Former Boulder police chief Mark Beckner also revealed: “We know from the evidence she was hit in the head very hard with an unknown object, possibly a flashlight or similar type item. The blow knocked her into unconsciousness, which could have led someone to believe she was dead.”

He continued: “The strangulation came 45 minutes to two hours after the head strike, based on the swelling on the brain. While the head wound would have eventually killed her, the strangulation actually did kill her. The rest of the scene we believe was staged, including the vaginal trauma, to make it look like a kidnapping/assault gone bad.”

Other suspicious evidence included:

  • The police later determined the ransom note was written on paper from a notebook in the Ramsey house. A practice note had already been written and after the final note was finished, the notepad was returned to the place they had been found.
  • When the handwriting was analyzed by experts to determine if either parent had written the ransom note, Patsy wrote “$118,000” out fully in words as if purposefully trying to be different from the note.
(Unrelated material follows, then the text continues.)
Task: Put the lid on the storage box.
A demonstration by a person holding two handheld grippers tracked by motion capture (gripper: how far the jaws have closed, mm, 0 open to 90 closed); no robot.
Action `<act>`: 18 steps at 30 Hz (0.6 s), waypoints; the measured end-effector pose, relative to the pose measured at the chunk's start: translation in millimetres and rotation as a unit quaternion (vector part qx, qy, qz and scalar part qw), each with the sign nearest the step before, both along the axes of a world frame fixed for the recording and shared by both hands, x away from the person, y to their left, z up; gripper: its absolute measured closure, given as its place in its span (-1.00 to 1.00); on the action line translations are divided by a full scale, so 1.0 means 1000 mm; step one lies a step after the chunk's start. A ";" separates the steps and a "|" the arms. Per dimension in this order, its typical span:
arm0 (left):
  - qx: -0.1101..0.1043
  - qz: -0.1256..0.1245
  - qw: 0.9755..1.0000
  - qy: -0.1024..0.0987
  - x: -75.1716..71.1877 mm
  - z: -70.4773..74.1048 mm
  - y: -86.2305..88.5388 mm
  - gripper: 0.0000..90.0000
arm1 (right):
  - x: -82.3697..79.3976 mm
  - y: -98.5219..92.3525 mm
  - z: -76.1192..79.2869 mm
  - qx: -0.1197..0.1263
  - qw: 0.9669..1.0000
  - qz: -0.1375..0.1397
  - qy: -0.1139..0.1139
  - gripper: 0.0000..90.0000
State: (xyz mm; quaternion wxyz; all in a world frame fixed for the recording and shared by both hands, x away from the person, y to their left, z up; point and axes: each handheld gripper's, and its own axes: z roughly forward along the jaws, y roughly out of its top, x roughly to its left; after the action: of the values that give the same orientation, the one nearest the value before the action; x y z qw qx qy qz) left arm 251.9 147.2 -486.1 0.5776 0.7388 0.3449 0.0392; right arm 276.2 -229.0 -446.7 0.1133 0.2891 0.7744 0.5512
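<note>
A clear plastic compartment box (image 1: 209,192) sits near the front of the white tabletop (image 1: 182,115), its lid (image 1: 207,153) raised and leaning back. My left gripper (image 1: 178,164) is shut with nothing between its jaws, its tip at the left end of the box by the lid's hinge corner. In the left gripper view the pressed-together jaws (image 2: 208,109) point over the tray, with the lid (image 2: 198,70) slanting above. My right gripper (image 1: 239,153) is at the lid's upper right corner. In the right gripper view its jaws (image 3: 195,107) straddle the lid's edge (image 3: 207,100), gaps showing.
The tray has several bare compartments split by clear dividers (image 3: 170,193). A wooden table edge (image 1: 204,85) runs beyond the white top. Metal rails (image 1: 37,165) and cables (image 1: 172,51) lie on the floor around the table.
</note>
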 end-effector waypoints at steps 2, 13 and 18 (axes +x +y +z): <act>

Beckner commented: “The handwriting experts noted several strange observations.”
  • The only people known to be in the house the night of JonBenet’s death were JonBenét, Burke, Patsy, and John Ramsey. When the police conducted a cursory search of the house – just 3 minutes after the initial emergency call talk place – they did not find any sign of a break-in or forced entry.
  • Nylon cord and the broken handle of a paintbrush had been tied around JonBenet’s neck apparently to strangle her. Part of the bristle end of the paintbrush was found in Patsy Ramsey’s art supplies.
  • Due to their highly regarded status in the Boulder community, police were told not to interrogate the Ramseys. Beckner recalls, “After that initial day, we felt pressure from the DA’s office not to push too hard on the Ramseys. This was a constant source of frustration and much could be written about this and the reasons for it.”

The Ramsey family was eventually cleared of causing their daughter’s death. The district attorney at the time, Alex Hunter, declined to move forward with a prosecution, citing a lack of evidence.

A letter from the DA read: “We do not consider your immediate family, including you, your wife, Patsy, and your son, Burke, to be under any suspicion in the commission of this crime.”

Patsy Ramsey died of ovarian cancer in 2006 at the age of 49. John Ramsey has since remarried and in 2004 ran unsuccessfully for the Michigan state House of Representatives.

Who is really responsible for the death of JonBenét Ramsey? We may never know. The case continues and is still under investigation – until there is a clear answer, the speculation will perhaps never end.